## What you should do
Extract, in full, the lines below, beginning at the first and ending with the line that contains "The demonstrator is". Pictures do not belong in the copy.

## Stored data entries
=== Section Start ===

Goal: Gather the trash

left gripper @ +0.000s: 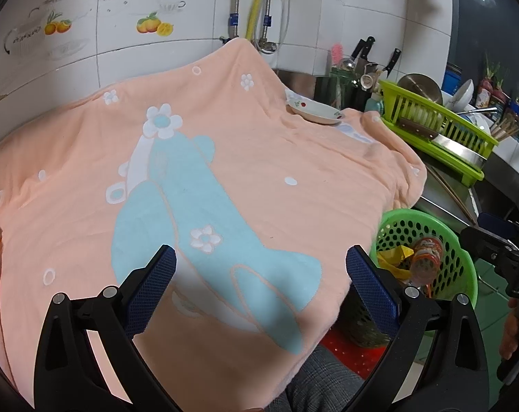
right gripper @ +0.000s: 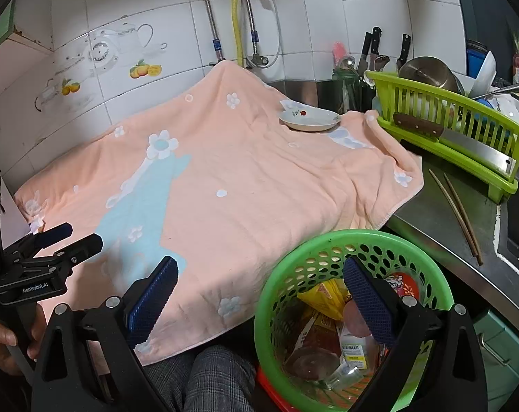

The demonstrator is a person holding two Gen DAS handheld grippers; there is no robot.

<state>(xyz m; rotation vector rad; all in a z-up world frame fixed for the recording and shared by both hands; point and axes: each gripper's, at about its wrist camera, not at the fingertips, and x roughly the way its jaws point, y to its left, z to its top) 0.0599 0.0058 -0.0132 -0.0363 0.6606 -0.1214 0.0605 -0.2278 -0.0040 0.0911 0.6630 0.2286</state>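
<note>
Both claws stand wide, nothing between the pads. Your left gripper (left gripper: pixel 261 267) hangs over the peach towel (left gripper: pixel 259 158); your right gripper (right gripper: pixel 261 274) hangs with one finger over the towel's near edge and the other over the green basket (right gripper: pixel 283 267).

Trash located: it lies inside the basket, at 4 o'clock from the towel's centre in the right wrist view. Visible there: a yellow wrapper (right gripper: pixel 323 297), a clear bottle (right gripper: pixel 314 350) lying on its side, and a red printed lid (right gripper: pixel 402 285). In the left wrist view the basket sits at 3 o'clock.

Towel surface: no loose trash seen. Only a white dish (right gripper: pixel 309 119) at 1 o'clock near the far edge, beside the lime dish rack (right gripper: pixel 465 130). A small white scrap shows at the towel's far left edge, 9 o'clock; too small to identify.

Judgement: collection looks nearly complete. Sweep your view along the left edge before finishing. If the scrap is litter, approach low with your left claw, pinch squarely, avoid snagging terry loops, and release well inside the basket rim.
</note>
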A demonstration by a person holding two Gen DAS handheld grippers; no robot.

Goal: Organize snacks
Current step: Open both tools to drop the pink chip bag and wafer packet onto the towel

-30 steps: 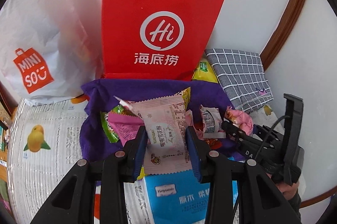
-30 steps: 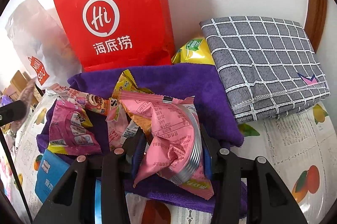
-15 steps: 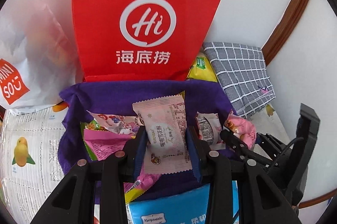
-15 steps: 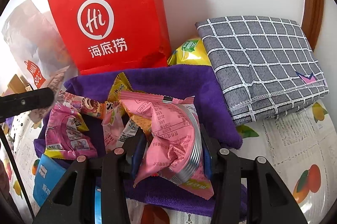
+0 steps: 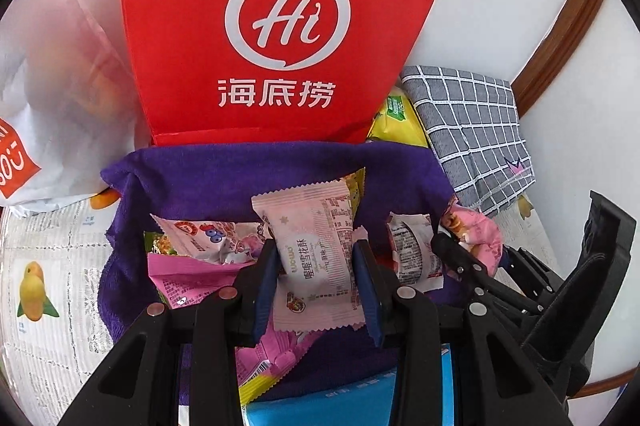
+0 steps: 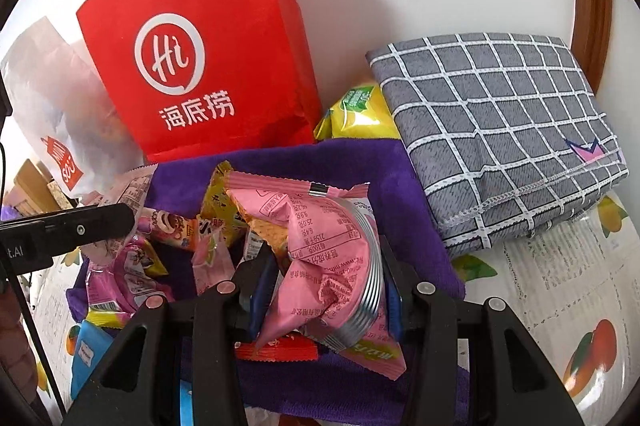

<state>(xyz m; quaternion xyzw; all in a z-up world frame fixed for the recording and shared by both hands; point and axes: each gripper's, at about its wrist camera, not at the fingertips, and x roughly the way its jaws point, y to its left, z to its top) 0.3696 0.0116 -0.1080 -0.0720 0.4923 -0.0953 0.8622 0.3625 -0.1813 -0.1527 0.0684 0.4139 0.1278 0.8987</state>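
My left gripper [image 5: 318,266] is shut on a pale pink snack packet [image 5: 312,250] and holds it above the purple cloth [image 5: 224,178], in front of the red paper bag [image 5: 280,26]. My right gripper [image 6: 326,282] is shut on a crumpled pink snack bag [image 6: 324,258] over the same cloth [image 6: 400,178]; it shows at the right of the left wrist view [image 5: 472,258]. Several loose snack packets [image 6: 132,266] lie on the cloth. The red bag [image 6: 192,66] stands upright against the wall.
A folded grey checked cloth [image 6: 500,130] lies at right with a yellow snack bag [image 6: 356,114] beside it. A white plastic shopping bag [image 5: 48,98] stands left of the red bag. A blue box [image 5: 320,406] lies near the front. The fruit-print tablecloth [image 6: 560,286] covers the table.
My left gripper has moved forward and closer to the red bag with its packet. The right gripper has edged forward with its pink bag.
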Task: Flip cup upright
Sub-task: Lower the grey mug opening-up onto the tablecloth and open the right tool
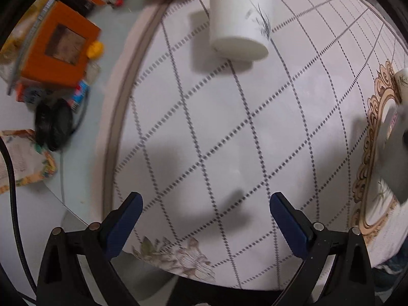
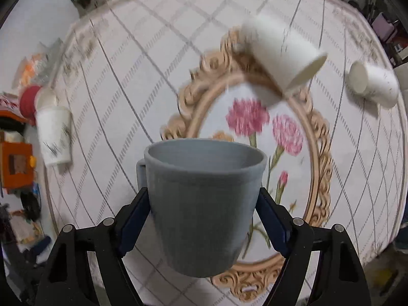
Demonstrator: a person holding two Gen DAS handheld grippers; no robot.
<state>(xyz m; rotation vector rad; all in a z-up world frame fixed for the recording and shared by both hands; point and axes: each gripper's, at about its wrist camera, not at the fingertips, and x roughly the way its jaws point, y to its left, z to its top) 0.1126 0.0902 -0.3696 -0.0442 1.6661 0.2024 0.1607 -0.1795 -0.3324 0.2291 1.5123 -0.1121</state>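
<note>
Right wrist view: my right tool (image 2: 202, 211) pinches the grey cup (image 2: 204, 204) mouth-up above the table (image 2: 122, 81); setting down remains. Left tool (image 1: 205, 209) spread, idle.

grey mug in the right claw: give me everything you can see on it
The grey mug is matte blue-grey with fine horizontal ridges, like a 3D print, and tapers to a narrower base. It has a thickened rim and a handle stub showing at its upper left. It is held mouth-up, slightly tilted, off the table, with the floral tablecloth showing past its base. The right claw grips its sides, one blue pad on each. What the interior shows is bare.
</note>
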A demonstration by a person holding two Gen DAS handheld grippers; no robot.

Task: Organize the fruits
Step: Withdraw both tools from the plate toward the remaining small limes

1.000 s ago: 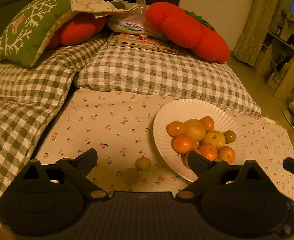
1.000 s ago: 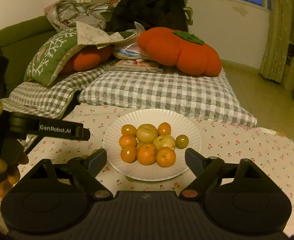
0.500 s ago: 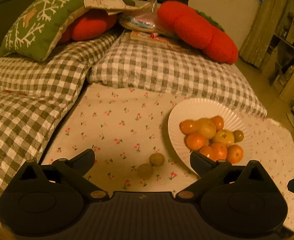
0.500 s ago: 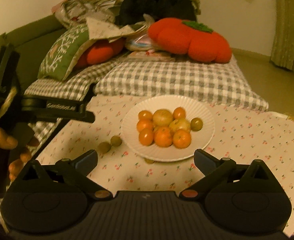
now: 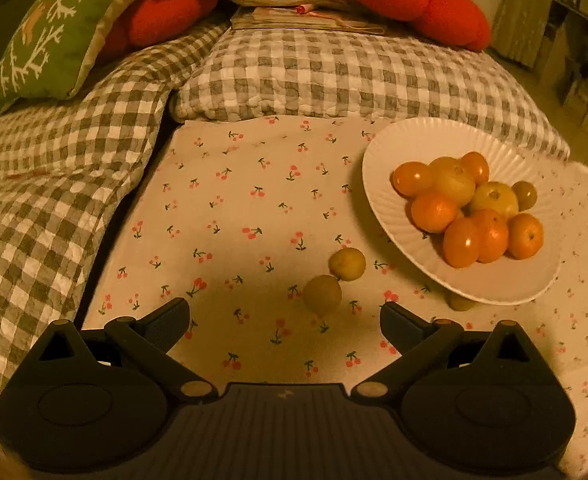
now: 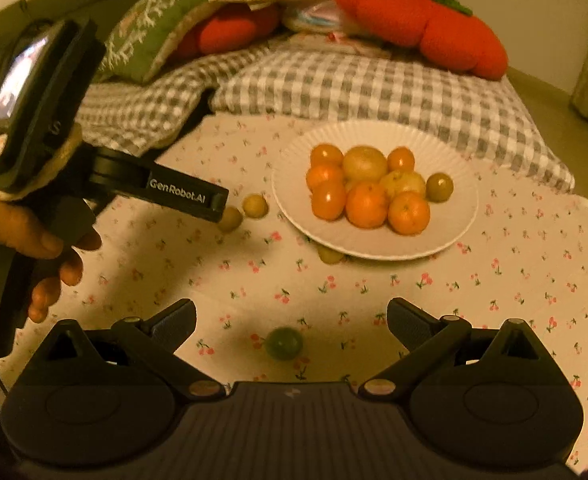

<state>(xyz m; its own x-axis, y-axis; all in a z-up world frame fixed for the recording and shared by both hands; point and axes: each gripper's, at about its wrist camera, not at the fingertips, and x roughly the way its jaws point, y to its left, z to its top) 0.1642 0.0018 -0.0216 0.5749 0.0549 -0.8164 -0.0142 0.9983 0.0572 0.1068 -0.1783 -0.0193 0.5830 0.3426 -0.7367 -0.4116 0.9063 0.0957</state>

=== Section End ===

## Response to this exercise
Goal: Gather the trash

left gripper @ +0.000s: 
right gripper @ +0.000s: 

The demonstrator is a person holding two Gen DAS handheld grippers; there is no robot.

That is the entire output.